Find the line with "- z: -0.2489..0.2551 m" in the entries below, then reproduce it and every line after it down to and including the line with "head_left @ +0", exactly.

[[ Data supplied open ]]

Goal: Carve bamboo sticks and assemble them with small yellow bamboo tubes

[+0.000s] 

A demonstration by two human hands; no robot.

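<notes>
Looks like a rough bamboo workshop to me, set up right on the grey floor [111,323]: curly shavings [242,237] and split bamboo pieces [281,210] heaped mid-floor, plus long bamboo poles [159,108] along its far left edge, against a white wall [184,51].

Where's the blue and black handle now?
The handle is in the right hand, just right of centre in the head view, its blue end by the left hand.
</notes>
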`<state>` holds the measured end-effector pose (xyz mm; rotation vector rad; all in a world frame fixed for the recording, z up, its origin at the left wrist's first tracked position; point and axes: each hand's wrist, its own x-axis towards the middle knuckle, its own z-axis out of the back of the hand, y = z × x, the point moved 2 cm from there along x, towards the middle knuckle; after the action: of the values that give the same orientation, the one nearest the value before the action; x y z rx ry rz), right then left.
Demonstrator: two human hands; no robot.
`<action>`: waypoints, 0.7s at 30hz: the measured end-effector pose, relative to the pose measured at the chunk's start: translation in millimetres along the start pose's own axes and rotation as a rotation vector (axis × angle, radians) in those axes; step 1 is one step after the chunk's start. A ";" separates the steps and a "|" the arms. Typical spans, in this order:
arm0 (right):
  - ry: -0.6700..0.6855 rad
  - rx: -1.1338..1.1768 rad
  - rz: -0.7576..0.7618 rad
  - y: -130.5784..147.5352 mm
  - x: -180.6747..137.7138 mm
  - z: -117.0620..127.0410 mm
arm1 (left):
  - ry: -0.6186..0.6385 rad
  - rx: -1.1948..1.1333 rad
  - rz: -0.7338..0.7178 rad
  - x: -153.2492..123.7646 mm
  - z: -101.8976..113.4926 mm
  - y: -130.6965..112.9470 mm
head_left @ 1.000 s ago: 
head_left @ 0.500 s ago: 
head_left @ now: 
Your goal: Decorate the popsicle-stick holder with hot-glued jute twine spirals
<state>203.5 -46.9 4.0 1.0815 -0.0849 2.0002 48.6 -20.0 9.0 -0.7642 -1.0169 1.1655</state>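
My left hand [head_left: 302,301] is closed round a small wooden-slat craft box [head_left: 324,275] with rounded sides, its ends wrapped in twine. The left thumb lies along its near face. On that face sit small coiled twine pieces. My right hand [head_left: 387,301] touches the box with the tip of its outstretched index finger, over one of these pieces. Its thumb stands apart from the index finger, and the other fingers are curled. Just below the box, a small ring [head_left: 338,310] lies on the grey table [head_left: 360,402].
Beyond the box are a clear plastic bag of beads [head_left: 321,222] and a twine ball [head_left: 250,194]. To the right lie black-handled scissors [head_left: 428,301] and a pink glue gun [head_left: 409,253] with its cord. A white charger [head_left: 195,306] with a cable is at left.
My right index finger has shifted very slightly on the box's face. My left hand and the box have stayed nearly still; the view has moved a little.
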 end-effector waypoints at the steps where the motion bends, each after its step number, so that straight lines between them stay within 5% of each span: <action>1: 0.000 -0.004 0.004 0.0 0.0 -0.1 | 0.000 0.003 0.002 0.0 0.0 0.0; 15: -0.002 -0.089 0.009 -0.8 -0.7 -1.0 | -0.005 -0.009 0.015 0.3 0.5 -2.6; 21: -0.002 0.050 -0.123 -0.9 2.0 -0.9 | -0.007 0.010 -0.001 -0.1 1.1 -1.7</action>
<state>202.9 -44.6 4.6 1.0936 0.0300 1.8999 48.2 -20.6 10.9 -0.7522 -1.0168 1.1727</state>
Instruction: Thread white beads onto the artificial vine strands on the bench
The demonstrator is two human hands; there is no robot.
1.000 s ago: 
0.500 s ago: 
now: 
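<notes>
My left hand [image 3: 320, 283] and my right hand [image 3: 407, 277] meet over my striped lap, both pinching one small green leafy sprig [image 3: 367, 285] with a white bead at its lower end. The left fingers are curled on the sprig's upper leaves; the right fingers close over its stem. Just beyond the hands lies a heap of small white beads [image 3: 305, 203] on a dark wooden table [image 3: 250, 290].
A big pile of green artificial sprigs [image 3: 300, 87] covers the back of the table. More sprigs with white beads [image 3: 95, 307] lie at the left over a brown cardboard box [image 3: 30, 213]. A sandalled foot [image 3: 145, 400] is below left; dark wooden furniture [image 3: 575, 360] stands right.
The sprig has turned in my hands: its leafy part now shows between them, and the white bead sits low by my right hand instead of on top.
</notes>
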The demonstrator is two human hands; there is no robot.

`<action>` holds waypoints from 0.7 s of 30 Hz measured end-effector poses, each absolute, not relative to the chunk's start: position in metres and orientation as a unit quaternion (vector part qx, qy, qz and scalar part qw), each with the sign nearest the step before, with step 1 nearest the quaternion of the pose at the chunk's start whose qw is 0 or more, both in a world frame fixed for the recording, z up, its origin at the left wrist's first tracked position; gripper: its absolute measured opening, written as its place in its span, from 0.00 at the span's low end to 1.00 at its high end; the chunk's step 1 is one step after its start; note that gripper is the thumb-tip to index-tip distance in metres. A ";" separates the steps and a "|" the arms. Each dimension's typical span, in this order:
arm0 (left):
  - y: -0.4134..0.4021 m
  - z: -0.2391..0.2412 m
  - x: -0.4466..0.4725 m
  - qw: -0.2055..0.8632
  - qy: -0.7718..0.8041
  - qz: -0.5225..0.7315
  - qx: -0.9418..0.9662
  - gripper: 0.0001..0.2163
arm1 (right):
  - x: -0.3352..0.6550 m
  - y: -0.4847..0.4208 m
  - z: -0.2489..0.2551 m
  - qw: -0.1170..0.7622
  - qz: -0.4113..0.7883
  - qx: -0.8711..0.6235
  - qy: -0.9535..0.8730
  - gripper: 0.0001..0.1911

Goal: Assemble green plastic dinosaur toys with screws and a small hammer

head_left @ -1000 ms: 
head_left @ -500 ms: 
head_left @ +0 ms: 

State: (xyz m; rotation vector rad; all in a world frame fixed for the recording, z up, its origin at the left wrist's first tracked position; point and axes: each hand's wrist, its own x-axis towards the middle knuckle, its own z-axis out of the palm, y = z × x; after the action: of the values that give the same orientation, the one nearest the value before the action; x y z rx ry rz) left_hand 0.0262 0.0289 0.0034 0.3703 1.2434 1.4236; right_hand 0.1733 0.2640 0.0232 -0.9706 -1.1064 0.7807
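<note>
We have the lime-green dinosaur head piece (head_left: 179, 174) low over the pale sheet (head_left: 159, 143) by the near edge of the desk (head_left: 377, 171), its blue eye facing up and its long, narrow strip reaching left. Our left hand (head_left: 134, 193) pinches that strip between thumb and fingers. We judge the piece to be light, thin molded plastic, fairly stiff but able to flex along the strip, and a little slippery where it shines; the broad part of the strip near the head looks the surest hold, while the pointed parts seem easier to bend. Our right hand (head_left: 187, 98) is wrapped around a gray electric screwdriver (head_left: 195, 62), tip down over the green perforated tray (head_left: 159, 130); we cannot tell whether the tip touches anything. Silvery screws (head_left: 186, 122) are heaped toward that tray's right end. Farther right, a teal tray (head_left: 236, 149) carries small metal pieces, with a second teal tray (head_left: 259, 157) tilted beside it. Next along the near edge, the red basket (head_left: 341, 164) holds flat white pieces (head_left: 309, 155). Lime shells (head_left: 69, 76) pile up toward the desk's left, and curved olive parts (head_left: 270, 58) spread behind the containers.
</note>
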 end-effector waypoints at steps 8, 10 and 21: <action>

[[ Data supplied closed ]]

_Solution to this task_
  - z: -0.2489..0.2551 m
  - qw: -0.1170..0.7622
  - qz: -0.4113..0.7883
  - qx: -0.8711..0.6235
  - qy: -0.9535..0.8730
  - gripper: 0.0001..0.1911

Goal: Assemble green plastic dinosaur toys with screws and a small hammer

head_left @ -1000 ms: 
head_left @ -500 ms: 
head_left @ +0 ms: 

Nothing remains to be added to the output.